I’m not feeling it today. I don’t know if it is the lack of sunshine getting me down or just an overall malaise.
It is pouring down with rain. Again. In December there are supposed to be snowflakes, not raindrops. Furthermore, instead of looking forward to the upcoming holidays, I am feeling stressed because I haven’t crossed one single thing off my list. One part of my brain is screaming at me to take a break and enjoy the season while the other part is hollering if I don’t get everything done in time there won’t be a season to enjoy.
I would like to quit my job as an adult, please. To whom do I hand in my resignation?

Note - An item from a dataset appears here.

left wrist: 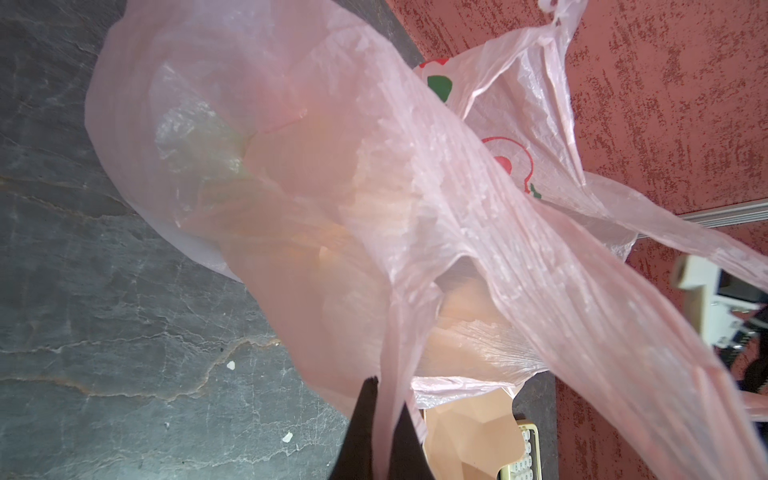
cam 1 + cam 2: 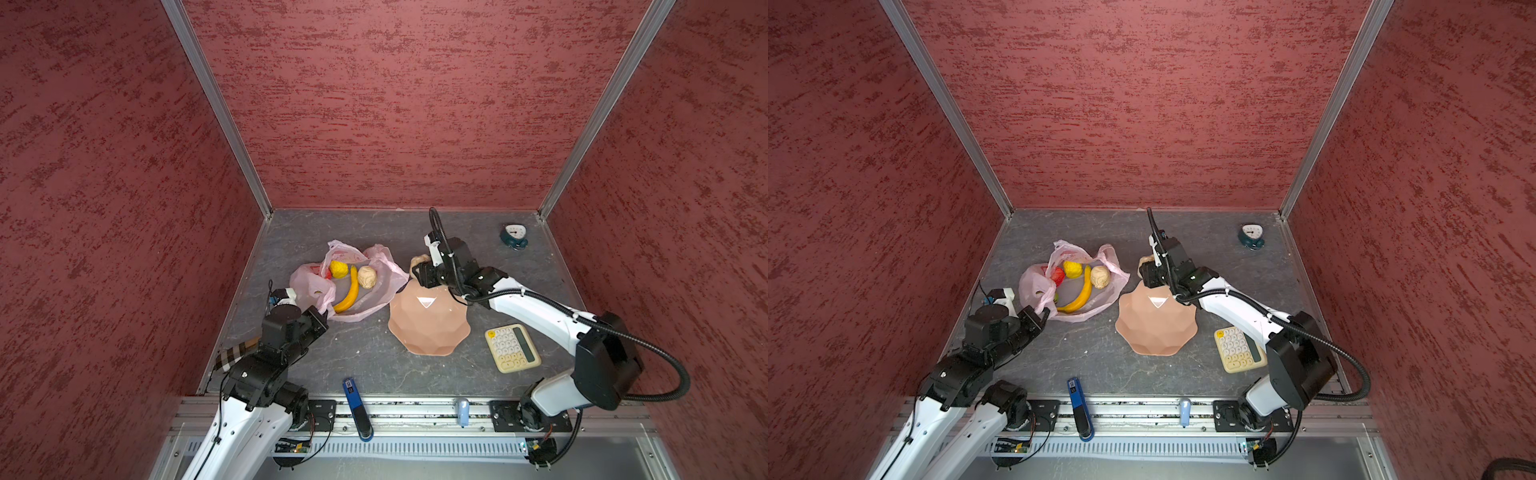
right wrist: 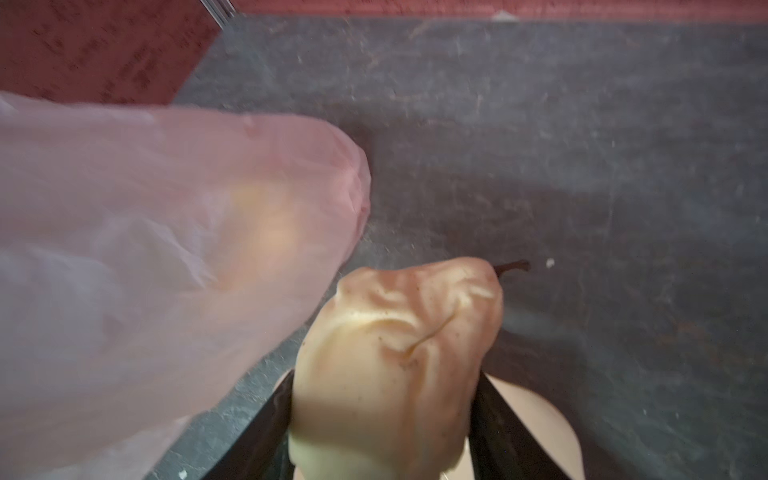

At times like these I always like to seek out things that give me some perspective. Life can always be a lot worse. I gotta say, no matter what has happened, I’ve got it pretty lucky. All I need to do is look at the long list of people I talk to during my non-profit day job to remember that.
SeeFitDo was reflecting the other day about the purpose of the holidays. She mentioned how December is the perfect time to think a little more selflessly, the perfect time to give back a bit of what we have received. While I have been doing some light planning for a future giveaway, I think I need to find a new way to use this space that will help make a real difference. Even if only a small one.
The thing is, I’m as yet unsure how to go about all this. I don’t have a lot of time or a lot of money. I may need some help with ideas. I may need some help with the entire project. But I am thinking it is about time I did something.